Your task:
For the data below, report how many lines include the word "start", and write nothing else.

Record set:
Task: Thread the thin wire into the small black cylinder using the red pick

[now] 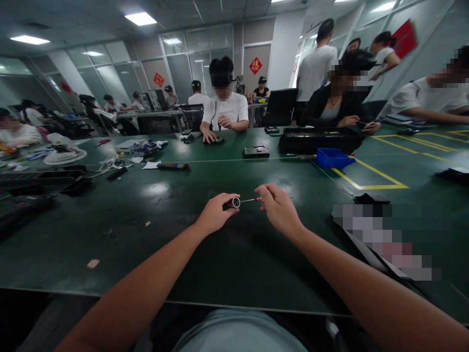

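My left hand [214,212] is closed around a short dark cylinder [235,202] with a silver-rimmed round end, which looks like a small flashlight. That round end faces right and towards me. From the right, my right hand [277,208] pinches a thin screwdriver [249,200] with a reddish handle. Its metal shaft points left at the cylinder's rim; whether the tip touches it I cannot tell. Both hands are held over the middle of the green table [220,264]. My fingers hide most of the cylinder and of the screwdriver handle.
Ahead lie a circuit-board device [256,151], a pen-like tool [173,166], a blue bin [334,158] and a long black case [320,140]. Cables and parts clutter the left. A blurred-out sheet [384,239] lies right. Across the table a person [225,110] handles a small part.
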`<state>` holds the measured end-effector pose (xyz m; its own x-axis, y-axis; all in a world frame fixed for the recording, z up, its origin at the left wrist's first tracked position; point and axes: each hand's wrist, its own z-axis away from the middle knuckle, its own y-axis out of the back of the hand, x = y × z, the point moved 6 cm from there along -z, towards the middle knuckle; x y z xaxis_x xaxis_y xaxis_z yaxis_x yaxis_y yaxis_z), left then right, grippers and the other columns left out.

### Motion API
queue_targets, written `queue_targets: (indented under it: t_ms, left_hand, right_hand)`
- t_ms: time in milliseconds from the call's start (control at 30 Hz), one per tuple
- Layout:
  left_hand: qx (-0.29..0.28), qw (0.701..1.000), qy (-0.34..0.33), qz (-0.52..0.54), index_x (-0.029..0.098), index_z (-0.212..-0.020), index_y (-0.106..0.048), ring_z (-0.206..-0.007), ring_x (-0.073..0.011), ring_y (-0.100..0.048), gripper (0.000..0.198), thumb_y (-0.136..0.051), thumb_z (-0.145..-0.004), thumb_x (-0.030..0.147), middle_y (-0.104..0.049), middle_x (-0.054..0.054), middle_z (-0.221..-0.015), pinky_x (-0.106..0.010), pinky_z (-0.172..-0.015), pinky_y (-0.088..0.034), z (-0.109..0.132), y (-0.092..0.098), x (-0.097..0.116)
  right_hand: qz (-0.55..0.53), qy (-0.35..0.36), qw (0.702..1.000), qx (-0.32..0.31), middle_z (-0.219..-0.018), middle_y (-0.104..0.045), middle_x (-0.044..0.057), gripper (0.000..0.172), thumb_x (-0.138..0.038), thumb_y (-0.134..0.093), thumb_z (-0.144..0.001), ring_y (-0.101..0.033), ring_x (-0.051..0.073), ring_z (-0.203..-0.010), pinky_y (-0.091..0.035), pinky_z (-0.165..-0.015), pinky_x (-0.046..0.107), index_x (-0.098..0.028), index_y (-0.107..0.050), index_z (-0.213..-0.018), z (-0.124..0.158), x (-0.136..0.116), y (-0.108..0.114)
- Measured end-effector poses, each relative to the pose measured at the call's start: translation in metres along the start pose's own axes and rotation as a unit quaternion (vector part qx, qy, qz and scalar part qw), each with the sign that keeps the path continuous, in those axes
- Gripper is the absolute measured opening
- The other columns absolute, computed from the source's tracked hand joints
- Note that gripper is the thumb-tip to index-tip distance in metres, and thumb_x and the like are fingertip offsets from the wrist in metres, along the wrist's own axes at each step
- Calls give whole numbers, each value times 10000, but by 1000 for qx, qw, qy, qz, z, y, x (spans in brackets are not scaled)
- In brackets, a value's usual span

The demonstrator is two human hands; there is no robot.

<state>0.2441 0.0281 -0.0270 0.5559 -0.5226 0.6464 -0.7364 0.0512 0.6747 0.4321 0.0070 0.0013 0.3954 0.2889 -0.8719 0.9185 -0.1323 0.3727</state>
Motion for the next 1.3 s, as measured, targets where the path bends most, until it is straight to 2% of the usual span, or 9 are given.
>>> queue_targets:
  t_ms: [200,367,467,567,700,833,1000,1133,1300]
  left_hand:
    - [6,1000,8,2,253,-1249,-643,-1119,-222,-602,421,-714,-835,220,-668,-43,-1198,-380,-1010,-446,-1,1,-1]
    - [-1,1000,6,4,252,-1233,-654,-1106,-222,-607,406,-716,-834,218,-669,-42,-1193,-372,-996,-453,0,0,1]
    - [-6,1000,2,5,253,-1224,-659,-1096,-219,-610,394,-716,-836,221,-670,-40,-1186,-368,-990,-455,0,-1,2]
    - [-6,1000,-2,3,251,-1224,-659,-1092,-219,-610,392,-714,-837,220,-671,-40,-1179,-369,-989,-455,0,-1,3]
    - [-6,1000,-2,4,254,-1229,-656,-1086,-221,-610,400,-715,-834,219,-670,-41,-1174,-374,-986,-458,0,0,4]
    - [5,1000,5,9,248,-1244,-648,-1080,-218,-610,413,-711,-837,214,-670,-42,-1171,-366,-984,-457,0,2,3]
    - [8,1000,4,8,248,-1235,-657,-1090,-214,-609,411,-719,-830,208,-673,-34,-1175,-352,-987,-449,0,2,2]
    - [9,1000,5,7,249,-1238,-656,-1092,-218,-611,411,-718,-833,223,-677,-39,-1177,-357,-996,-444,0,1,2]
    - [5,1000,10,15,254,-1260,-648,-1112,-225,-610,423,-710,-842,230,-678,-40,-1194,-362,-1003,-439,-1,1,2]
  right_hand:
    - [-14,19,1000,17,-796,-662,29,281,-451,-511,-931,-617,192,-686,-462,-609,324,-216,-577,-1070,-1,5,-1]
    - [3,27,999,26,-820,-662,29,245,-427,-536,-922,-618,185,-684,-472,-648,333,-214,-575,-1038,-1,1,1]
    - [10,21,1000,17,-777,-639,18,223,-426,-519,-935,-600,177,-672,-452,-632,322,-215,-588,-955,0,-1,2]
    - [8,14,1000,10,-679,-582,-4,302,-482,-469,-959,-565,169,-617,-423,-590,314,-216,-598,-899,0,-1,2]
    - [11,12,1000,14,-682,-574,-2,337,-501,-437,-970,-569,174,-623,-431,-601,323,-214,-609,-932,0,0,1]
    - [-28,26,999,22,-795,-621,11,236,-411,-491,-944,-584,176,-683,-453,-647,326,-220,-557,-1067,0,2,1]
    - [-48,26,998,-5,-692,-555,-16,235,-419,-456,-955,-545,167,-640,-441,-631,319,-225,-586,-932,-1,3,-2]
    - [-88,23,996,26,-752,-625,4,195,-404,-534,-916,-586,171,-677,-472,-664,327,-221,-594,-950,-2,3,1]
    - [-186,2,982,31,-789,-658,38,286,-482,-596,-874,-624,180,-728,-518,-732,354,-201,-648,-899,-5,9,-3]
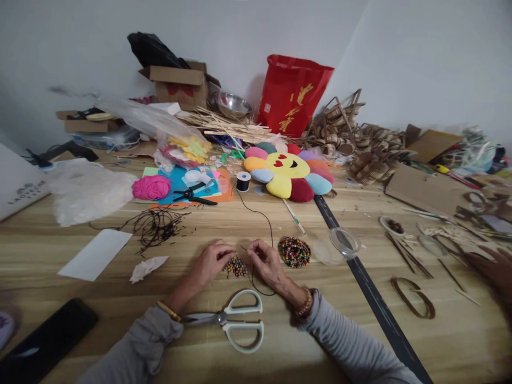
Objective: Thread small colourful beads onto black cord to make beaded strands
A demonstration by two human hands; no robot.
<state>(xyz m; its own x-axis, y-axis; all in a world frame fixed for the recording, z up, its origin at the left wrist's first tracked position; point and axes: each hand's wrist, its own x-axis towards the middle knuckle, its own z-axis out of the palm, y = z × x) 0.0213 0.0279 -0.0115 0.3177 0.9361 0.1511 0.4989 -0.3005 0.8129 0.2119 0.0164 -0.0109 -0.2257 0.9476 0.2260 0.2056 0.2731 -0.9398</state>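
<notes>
My left hand (pixel 212 263) rests on the wooden table (pixel 280 341) with its fingers pinched together over a small cluster of coloured beads (pixel 236 265). My right hand (pixel 266 261) is curled just to the right of them, fingers closed on a thin black cord (pixel 262 214). The cord runs up to a small black spool (pixel 242 181). A round pile of coloured beads (pixel 295 252) sits immediately right of my right hand. White-handled scissors (pixel 236 320) lie between my forearms.
A flower-shaped plush cushion (pixel 288 170), red bag (pixel 292 93), cardboard boxes, wooden craft pieces and plastic bags crowd the back. A clear lid (pixel 344 241) and a black strip (pixel 372 293) lie right. A black phone (pixel 48 341) and white paper (pixel 96 254) lie left.
</notes>
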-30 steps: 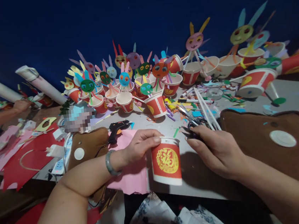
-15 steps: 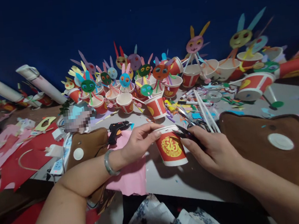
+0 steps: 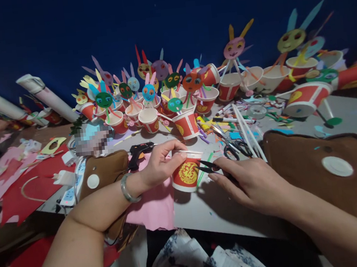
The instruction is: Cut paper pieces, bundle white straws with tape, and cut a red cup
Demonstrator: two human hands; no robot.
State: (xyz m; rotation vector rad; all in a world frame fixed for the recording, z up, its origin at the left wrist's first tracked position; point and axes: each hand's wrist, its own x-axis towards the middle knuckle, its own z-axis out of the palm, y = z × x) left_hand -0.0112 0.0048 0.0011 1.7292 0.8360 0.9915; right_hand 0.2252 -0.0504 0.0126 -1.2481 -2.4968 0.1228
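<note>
A red and white paper cup (image 3: pixel 186 174) with a round gold emblem stands nearly upright, slightly tilted, low over the grey table or on it; I cannot tell which. My left hand (image 3: pixel 165 162) pinches its upper edge between thumb and fingers. A pair of black scissors (image 3: pixel 208 167) is in my right hand (image 3: pixel 249 183), fingers wrapped round the handles. Its blades are parted a little and point left at the cup's right side; whether they touch it is unclear. Thin green strips (image 3: pixel 202 177) lie just behind the blades.
Several paper cups with rabbit-faced figures (image 3: pixel 148 93) crowd the back. Other scissors (image 3: pixel 235 146) and white strips (image 3: pixel 247 130) lie right of centre. A black glue gun (image 3: pixel 137 152) and pink sheet (image 3: pixel 151 208) are left; brown cushions (image 3: pixel 310 170) flank my arms.
The cup has shifted left and turned slightly in my left hand. The scissors have moved left and down from beside the rim to the cup's side. Green strips behind have come into view.
</note>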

Result for this exercise:
2